◆ Task description: Read the listing below and copy out every line that holds "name".

◆ Data provided:
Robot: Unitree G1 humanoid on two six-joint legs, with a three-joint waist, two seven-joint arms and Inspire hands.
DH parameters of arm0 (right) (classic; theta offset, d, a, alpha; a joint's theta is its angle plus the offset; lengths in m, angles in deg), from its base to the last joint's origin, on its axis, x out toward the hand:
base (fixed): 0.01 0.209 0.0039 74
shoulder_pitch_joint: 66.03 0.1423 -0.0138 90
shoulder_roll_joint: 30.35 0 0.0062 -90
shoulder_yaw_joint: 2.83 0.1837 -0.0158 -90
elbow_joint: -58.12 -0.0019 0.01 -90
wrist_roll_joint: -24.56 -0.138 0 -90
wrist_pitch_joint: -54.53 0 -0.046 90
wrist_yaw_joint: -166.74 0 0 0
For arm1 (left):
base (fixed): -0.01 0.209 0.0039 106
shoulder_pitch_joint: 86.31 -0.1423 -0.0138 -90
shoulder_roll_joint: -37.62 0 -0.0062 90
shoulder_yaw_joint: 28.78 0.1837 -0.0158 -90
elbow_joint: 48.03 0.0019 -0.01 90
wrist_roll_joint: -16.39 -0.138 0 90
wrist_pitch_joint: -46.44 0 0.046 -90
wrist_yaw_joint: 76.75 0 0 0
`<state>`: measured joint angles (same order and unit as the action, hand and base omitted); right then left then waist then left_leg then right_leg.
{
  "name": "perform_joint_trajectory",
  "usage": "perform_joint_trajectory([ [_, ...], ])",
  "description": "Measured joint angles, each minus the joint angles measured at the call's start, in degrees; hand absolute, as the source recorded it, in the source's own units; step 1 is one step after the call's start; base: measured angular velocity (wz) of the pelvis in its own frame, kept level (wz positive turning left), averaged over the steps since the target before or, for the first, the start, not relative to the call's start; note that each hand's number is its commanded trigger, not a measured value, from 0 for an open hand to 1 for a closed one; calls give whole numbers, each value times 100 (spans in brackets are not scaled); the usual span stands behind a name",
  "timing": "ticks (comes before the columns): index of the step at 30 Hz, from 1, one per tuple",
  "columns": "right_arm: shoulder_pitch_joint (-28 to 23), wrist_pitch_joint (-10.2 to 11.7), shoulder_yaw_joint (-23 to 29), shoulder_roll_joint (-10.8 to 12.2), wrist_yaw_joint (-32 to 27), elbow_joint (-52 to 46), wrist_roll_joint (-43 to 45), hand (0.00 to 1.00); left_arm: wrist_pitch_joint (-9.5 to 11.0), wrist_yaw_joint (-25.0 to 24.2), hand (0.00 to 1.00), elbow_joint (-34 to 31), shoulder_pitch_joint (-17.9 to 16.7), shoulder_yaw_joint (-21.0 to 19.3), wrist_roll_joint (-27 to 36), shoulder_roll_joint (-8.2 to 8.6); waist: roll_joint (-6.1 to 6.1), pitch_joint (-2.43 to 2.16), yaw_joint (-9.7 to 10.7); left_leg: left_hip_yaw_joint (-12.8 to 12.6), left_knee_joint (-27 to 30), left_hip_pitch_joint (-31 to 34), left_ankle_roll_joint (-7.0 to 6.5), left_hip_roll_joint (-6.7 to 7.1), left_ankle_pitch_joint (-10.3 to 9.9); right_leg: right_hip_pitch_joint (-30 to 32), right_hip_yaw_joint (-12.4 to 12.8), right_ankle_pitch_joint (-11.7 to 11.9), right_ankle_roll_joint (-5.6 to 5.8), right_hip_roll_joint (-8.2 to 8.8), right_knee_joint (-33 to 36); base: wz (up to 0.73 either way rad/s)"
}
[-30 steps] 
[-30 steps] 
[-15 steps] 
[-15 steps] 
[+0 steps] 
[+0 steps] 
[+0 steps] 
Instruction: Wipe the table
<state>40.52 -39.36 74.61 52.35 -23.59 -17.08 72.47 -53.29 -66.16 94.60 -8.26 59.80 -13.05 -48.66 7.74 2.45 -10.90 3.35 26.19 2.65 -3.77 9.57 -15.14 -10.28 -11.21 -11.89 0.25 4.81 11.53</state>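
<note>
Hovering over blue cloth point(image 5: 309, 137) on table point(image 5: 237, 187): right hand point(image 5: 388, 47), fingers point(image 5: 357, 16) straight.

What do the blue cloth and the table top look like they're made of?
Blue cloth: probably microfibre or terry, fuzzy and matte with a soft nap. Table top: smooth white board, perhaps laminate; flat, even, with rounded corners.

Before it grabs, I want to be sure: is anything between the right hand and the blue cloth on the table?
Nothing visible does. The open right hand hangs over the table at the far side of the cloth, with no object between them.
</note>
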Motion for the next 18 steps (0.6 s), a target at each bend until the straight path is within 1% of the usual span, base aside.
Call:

◆ Exercise output:
  "name": "perform_joint_trajectory",
  "description": "Measured joint angles, each minus the joint angles measured at the call's start, in degrees; hand absolute, as the source recorded it, in the source's own units; step 1 is one step after the call's start; base: measured angular velocity (wz) of the pelvis in its own frame, kept level (wz positive turning left), averaged over the steps since the target before or, for the first, the start, not relative to the call's start; note that each hand's number is its commanded trigger, not a measured value, from 0 for an open hand to 1 for a closed one; calls give whole numbers, each value times 100 (spans in brackets are not scaled); the usual span stands behind a name",

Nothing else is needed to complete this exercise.